> _TASK DIRECTIONS_: Find every line containing the string "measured" in the data below, and report how many there are, with no other words.
● ● ●
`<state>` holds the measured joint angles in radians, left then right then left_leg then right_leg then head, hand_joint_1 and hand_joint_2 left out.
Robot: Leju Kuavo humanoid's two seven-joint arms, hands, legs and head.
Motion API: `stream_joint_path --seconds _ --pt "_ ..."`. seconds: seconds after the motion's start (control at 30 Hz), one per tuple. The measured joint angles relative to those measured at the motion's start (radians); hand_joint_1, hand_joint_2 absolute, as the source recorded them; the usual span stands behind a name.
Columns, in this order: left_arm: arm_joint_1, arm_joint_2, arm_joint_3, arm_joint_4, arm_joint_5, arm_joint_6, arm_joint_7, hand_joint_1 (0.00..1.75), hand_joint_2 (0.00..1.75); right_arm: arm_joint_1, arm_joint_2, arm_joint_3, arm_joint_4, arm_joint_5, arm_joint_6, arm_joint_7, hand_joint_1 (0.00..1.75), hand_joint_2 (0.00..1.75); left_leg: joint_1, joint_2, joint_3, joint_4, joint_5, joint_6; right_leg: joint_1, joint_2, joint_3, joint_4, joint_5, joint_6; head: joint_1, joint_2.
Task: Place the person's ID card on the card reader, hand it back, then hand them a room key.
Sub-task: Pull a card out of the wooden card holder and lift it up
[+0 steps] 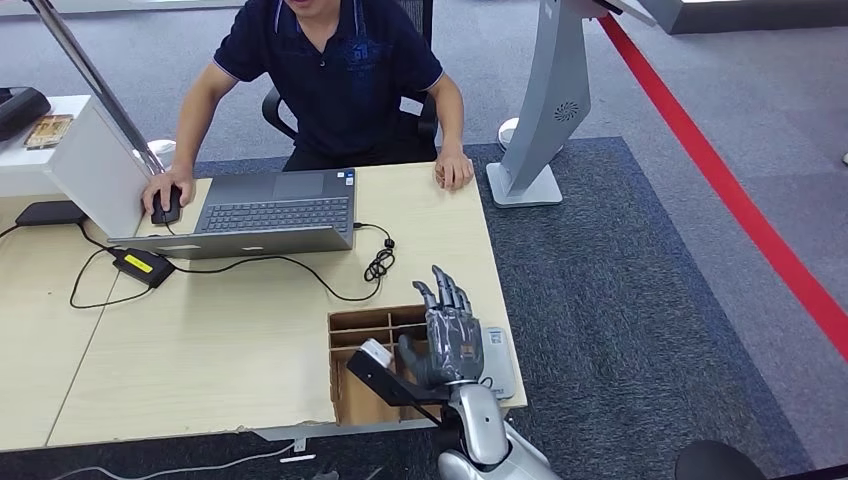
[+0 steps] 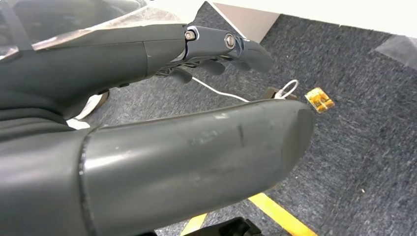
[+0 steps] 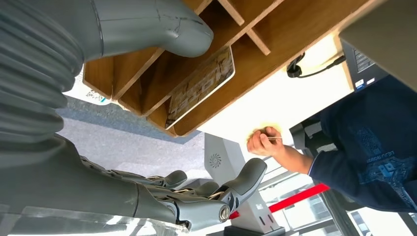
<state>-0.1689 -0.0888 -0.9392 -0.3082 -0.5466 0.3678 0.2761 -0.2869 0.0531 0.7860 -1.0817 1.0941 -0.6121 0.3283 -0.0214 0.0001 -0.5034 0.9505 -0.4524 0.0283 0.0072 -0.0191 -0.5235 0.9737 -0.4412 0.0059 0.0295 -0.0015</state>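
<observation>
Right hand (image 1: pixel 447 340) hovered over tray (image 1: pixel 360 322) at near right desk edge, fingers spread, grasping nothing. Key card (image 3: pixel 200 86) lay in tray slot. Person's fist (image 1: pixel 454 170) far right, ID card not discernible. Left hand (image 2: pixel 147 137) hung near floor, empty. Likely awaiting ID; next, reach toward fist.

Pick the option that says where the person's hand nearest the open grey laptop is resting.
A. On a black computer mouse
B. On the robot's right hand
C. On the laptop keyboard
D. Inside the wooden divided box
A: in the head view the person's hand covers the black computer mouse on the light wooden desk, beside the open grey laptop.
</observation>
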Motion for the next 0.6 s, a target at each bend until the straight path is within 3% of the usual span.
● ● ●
> _WRITTEN SOLUTION_: 2